I’m 15 and in high school. Last year, I met a girl in one of my classes who became a school friend. We’d talk on the phone about school work, eat lunch together when we needed to work together, and get together to study. But other than school, we didn’t have much in common.
At the end of the year, she asked me to a movie. I went, it was fine, but we didn’t become friends-friends. We didn’t speak once during the summer.
This year, we had three classes together. Two classes too many in my opinion. She wanted to eat lunch every day, get together after school once a week. I have other good friends in all of the classes she’s in.
But I feel badly saying no to this girl. She hasn’t done anything wrong; we’re just not friends outside of school. I’ve tried and I just don’t feel the connection.

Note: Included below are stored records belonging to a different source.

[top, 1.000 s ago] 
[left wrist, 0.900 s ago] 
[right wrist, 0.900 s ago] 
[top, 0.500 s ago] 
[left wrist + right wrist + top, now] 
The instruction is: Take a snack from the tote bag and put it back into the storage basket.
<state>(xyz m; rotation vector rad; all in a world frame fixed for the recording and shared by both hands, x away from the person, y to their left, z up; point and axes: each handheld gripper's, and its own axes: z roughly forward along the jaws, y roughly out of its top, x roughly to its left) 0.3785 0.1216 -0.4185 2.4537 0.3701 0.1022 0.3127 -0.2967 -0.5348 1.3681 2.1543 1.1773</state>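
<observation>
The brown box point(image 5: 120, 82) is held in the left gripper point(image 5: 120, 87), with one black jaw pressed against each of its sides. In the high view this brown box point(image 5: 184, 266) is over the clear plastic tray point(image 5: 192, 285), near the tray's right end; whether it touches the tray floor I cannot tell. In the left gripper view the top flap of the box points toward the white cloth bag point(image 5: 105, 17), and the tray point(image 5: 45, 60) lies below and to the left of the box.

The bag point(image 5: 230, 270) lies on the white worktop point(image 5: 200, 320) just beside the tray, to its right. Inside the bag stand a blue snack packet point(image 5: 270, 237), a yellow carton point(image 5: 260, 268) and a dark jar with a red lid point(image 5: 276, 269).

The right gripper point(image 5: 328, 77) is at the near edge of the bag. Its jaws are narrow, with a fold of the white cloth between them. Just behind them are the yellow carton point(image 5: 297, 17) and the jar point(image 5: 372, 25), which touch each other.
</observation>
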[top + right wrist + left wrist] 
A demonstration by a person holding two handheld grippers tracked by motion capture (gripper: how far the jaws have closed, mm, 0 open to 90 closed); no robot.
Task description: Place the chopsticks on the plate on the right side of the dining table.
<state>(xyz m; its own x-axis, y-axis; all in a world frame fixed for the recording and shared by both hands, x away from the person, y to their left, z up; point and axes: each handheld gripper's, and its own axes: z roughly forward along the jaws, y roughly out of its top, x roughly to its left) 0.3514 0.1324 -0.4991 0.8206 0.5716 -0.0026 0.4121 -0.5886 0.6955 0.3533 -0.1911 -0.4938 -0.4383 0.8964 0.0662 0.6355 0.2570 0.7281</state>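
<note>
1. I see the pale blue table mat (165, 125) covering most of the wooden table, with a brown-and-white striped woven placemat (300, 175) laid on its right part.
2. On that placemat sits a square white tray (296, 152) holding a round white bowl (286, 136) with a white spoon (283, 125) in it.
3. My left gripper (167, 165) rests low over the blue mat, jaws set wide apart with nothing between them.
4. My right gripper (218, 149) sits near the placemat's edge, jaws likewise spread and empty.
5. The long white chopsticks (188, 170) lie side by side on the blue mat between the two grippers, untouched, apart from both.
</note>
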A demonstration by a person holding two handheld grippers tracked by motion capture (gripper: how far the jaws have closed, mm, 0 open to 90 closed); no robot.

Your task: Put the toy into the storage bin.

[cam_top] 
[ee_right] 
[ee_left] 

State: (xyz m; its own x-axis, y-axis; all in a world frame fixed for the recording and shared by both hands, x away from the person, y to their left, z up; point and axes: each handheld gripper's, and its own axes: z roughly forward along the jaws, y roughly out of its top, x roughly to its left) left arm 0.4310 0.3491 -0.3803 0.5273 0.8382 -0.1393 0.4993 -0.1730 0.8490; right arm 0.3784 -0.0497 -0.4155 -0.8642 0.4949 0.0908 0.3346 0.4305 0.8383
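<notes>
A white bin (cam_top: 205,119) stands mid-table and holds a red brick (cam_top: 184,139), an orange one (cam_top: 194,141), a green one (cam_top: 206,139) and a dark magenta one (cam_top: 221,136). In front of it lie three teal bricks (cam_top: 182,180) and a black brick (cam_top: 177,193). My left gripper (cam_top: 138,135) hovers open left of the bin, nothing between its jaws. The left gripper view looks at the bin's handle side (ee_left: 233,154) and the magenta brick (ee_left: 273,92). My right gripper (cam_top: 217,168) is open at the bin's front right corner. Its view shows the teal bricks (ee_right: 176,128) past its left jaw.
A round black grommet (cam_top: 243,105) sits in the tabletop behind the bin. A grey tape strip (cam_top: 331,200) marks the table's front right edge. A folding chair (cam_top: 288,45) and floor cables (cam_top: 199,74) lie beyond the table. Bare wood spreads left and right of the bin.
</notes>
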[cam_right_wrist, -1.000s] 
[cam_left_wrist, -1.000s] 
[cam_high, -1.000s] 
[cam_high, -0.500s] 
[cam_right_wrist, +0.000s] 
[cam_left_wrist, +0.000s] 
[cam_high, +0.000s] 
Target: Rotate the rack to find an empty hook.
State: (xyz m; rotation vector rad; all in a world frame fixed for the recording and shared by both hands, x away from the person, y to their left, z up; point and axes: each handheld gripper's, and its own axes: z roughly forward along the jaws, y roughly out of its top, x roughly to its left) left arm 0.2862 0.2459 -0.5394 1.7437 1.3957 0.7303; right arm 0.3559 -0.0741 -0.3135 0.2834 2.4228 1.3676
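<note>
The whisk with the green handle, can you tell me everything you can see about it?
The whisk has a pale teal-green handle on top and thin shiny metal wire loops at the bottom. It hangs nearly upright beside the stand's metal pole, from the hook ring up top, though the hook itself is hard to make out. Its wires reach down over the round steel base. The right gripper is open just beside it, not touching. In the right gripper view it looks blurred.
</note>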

Is it mean to say, no, I can’t have lunch with you and then go eat with other people? Is it mean to say, no, I can’t go to a movie with you, but then go to a party with other friends? I don’t want to be mean…. I just don’t want to hang out with her.
Teen in between
The most important point here is that you don’t want to be mean. I’m pleased that you recognize that. You never know where your life will take you, if you’ll ever see this girl again, maybe even one day be friends. The last thing you ever want is for someone to feel that you hurt their feelings unnecessarily.
So, the main factor here is how – how you say, “no I can’t have lunch with you,” but then she sees you eating with others; “no, I can’t go out tonight,” but then she sees you at the same movie with others. When she asks to get together outside of school, say, “I’m so sorry but I can’t. I already have plans.”
But since you actually like working with her, work with her. Invite her to sit and work over lunch one day. She’ll soon get the hint that you’re school friends only.
My husband is the love of my life. We have a fabulous relationship, wonderful children, a healthy sex life, and a lot of fun together. We are good friends as well as life partners.
But he has a repugnant personality flaw and I don’t know how to handle it. It’s especially awful because it’s talked about behind my back. My good friends will tell me directly, but they hate doing so, though it’s necessary.
My husband will make sexual comments to other women, even my good friends. He has never – and I don’t think would ever – acted on any of these comments, but they’re out there. For example, he told one of my friends that he gets turned on when he hears her voice on the answering machine. She no longer leaves messages.
How do I get him to understand this behaviour is hurtful to me?
Let me start by saying I’m sorry you are going through this because it’s not easy. You can make light of it, but if it wasn’t bothering you, you wouldn’t have sent me this question. You say your husband is a good man in every way, except for this glitch. I imagine that you have told him that it bothers you, that it hurts your feelings, that it makes him look foolish in the eyes of others.
If none of these have given him reason to stop, he probably needs some therapy. I suggest you go together to a professional who can hear you out, starting with all the positives, and the amazing relationship you two share. But who can then dig deeper to find out what drives your husband to say the things he says, and perhaps continue with him, alone.
FEEDBACK Regarding the woman dealing with her husband and sudden male pattern baldness (May 13):
Reader – “Start wearing a nice hat immediately and everywhere. He’ll need to be careful of the sun.
“But, why not just shave everything off? Embrace your baldness. Do not let it define you.
“The reason behind the baldness could be many. Does he engage in sports requiring protective head gear, such as hockey, football, skiing, cycling? Does he work in an environment requiring a safety hat, such as construction? Has he gone back into his ancestry?”
Lisi – All helpful but the main issue is how does this woman get through to her guy that she loves him no matter how much hair he has on his head.